I found this video for comparison. Here
I found out a tidbit while doing more research about fiber lasers. The models coming from China require 480v with a step down to 380v. This voltage provides stability for the whole system. I don’t know the requirements of a Coherent fiber laser and the whole system.
Fiber lasers seem to outperform plasma on every front that I can think of. As per Joe’s comparison, the fiber laser’s cuts are much cleaner and accurately render much smaller features. With the fiber laser, a plasma cutter would seem redundant.
Fiber laser is not very expensive to run per hour. The source should have a very long life. On the other hand, the water table often (but not always) used under a plasma bed seems like a mess to maintain on an ongoing basis. It collects fine particles of metal (maybe rust by that point) that I guess mucks up regularly- Joe would be the one to know about that more than I.

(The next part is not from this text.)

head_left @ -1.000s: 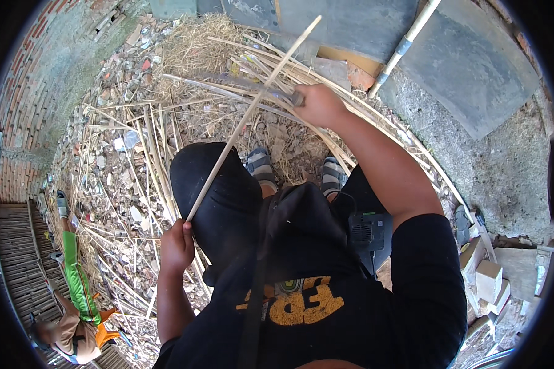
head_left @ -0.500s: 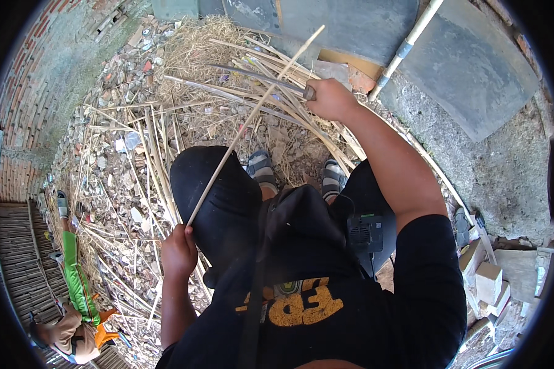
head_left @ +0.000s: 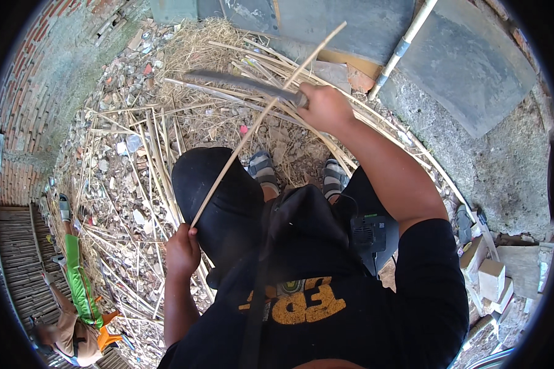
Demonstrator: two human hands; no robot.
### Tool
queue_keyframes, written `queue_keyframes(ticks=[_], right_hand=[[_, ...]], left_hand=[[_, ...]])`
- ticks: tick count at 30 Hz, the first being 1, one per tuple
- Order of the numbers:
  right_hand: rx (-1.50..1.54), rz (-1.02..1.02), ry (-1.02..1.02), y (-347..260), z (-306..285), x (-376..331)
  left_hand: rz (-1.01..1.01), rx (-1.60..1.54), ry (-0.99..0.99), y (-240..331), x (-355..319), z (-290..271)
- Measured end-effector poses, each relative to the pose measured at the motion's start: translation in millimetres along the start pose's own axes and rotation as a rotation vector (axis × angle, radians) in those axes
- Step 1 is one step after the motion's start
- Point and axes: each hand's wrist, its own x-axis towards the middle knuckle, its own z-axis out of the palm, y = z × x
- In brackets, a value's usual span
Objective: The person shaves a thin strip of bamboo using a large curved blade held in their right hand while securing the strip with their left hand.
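Observation:
My left hand grips the near end of a long thin bamboo strip that slants up and to the right, across my left knee. A long dark blade is held by its handle in my right hand, pointing left and crossing the strip near its upper half. My sandalled feet rest on the rubble below. A dark pouch hangs at my waist.
Many loose bamboo strips lie spread over rubble and dry straw. A brick wall curves at left, grey slabs and a white pole lie at top right. Another person in green crouches lower left. Blocks sit at right.
My right hand has lifted slightly and the blade now shows fully, pointing left across the strip. The strip and my left hand stay almost where they were.

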Motion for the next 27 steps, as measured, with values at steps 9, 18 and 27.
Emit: queue_keyframes(ticks=[9,18,27], right_hand=[[-0.034,0.098,0.118,27,-4,14],[-0.342,-0.219,0.496,23,-21,10],[-0.351,-0.38,0.742,22,-27,17]], left_hand=[[0.008,-0.052,0.018,-6,-1,6],[0.019,-0.156,0.002,-6,2,5],[0.087,-0.272,0.042,-16,1,10]])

Cutting with nitrogen or oxygen gas is basically the same sort of option on plasma as it is on fiber- there are scenarios where it desirable to use one or the other, but either is logistically problematic as this is a consumable that would be delivered and stored in large pressurized or cryo tanks. Oxygen drastically accelerates the cutting speed and cuts deeper (especially on carbon steel) because it burns the vaporized metal for additional heat, but leaves an oxide edge. Nitrogen is the opposite, it shields the cut zone from oxidation and cools the cut zone, so it will be cutting slower. Air it’s far simpler, cheaper and a middle ground between these two. And most fiber laser cutting will do just fine on air too, and it seems shops commonly do that even for production as it’s cost-effective and the results are fine for most applications.

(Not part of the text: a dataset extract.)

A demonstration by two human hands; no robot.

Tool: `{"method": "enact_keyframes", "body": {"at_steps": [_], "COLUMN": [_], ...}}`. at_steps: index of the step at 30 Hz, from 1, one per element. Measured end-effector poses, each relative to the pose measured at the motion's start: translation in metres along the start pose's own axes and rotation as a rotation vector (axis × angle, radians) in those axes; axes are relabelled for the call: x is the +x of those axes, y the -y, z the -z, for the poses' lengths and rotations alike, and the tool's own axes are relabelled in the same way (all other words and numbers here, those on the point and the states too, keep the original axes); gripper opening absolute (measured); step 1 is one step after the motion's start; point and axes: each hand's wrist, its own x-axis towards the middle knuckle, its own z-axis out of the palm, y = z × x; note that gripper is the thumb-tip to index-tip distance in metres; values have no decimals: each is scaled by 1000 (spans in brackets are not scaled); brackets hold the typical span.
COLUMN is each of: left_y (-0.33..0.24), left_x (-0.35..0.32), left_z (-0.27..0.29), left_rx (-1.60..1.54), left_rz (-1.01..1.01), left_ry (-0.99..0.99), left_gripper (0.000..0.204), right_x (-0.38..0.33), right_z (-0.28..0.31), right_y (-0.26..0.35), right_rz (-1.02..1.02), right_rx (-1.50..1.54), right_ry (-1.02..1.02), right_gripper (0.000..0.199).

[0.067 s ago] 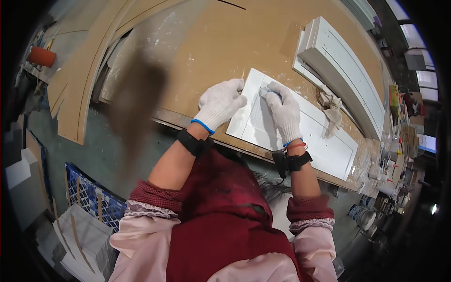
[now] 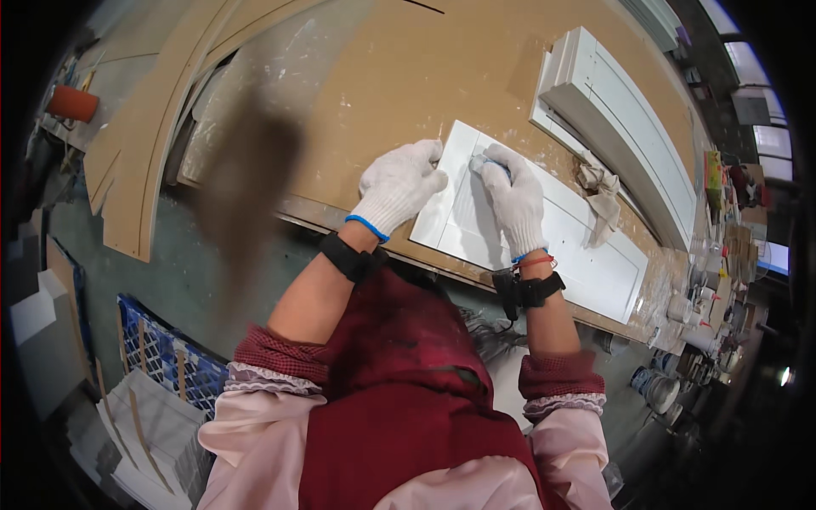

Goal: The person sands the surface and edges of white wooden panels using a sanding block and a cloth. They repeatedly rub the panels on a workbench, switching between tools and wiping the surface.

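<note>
A long white panel point(image 2: 586, 270) with a recessed centre lies flat on the brown-topped bench, slanting along its near edge. In a white knit glove, my left hand point(image 2: 401, 183) grips the panel's left end, its thumb over the top face and its fingers along the edge. My right hand point(image 2: 517, 200), gloved the same way, is closed round a small grey-blue pad point(image 2: 478, 163). It presses this pad on the panel's face near the left end, by the groove line. The fingers hide most of the pad, so its exact kind cannot be made out.
White panels point(image 2: 625, 127) are stacked at the bench's right, with a crumpled beige rag point(image 2: 602, 191) beside them. Brown boards point(image 2: 153, 161) stick out at the left. Below stand a blue plastic crate point(image 2: 174, 348) and a white stack point(image 2: 157, 429). Several tubs point(image 2: 659, 391) are at right.
Almost nothing differs. Both hands keep their places on the panel and pad; the whole view has shifted very slightly.
</note>
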Motion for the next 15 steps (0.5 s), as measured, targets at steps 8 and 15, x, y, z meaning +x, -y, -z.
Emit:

Correct me if I’m wrong, but I think we don’t often see plasma cutters set up with nitrogen or oxygen assist gases is because if the task has cut qualities requiring it, most often you’d probably upgrade to a quality fiber laser first to get better performance and cut quality and the assist gas options would be a possible upgrade after that.
As far as “consumables” go, the fiber laser does not expose its lens to the environment like a CO2 laser cutter. There is a nozzle cone like a CO2 laser (like Red), but in the case of the fiber laser there is an additional fused quartz window between the lens and nozzle. The window and nozzle require replacement periodically, but I believe it’s infrequent and cheap. But unlike a CO2 laser, which projects the beam through the air and bounces off mirrors to reach the head, the fiber laser routes its beam through a fiber cable that must flex as the head moves around. These cables do have a finite bending life, which depends strongly on how tight of a radius it flexes in normal use. They’re not super cheap to replace but usually last such a long time that the per-cut amortized cost is still quite low.

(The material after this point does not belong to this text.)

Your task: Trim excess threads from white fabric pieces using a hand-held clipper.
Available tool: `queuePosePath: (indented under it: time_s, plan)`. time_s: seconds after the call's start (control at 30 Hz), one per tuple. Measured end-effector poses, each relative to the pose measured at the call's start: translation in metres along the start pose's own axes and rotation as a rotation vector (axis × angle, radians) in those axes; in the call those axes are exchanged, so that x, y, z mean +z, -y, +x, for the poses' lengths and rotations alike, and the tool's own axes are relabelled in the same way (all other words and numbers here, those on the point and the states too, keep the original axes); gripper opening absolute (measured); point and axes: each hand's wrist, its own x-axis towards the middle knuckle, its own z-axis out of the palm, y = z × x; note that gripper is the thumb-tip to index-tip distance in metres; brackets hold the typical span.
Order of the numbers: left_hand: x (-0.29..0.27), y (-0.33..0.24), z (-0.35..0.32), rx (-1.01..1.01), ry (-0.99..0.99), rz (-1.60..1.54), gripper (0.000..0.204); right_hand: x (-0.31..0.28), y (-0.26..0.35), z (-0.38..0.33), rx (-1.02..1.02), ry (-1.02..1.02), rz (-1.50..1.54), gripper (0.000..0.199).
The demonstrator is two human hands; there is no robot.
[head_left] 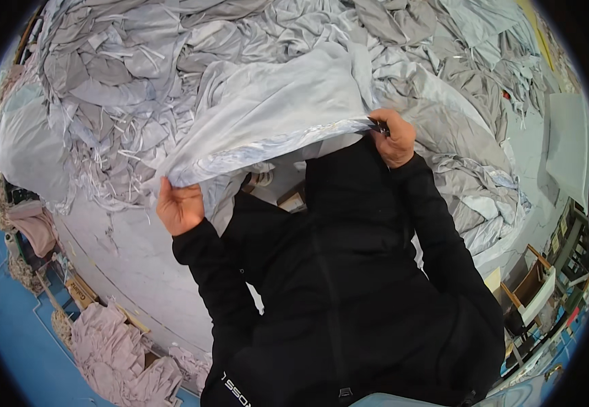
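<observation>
A pale grey fabric piece (277, 102) is stretched in front of me, with a marbled blue-white band along its near edge. My left hand (181, 207) pinches the band's left end between thumb and fingers. Farther right and a little higher, my right hand (394, 139) is closed on the other end. Something small and black (380, 127) shows at the right fingertips, too small to make out. The far part of the fabric runs back into a large heap of cloth (125, 74).
The grey heap, trailing thin white ties, covers most of the white table (125, 251). Pink cloth (111, 353) is piled beyond the table's left edge, above a blue floor (9, 346). A wooden-edged box (532, 285) and racks stand at the right.
</observation>
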Motion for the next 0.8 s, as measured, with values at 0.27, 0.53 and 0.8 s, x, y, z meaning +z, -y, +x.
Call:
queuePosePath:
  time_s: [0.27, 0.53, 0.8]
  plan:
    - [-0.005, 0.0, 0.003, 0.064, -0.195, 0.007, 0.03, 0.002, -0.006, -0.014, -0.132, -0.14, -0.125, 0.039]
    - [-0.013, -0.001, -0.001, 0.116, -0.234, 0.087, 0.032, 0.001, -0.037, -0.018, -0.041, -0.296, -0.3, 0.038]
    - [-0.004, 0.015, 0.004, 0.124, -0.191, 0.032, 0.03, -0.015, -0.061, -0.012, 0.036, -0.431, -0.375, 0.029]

Either fiber or plasma will slowly erode the bed of sawtooth material supports. They are replaceable. I believe a fiber laser would erode it considerably slower than plasma.
The 1KW Coherent HighLight and cooling system we have will run off 208v single phase. With compressed air, that will cut 1/8" carbon steel easily, it would cut twice as thick on oxygen but that’s not likely going to be practical. People have definitely tweeked the air pressure This, or any fiber laser, will require clean dry air (CDA) that the Atlas Copco compressor will produce.
The two “??” concerns are laser safety and ventilation. They don’t seem to create all that much for fumes, but we do keep the whole shop air conditioned so whatever gets in the air is going to be recycled for some time. All fiber lasers have a wavelength of ~1,060nm. As far as I know, this wavelength will not be stopped by ordinary glass or acrylic barrier. Although both are infrared (invisible), a CO2 laser operates on a wavelength of 10,600nm (10x longer) and that wavelength is completely stopped by any glass, polycarbonate, or acrylic barrier. Transparent shielding against fiber is a different material, but I don’t think it’s prohibitive, just another consideration on the list.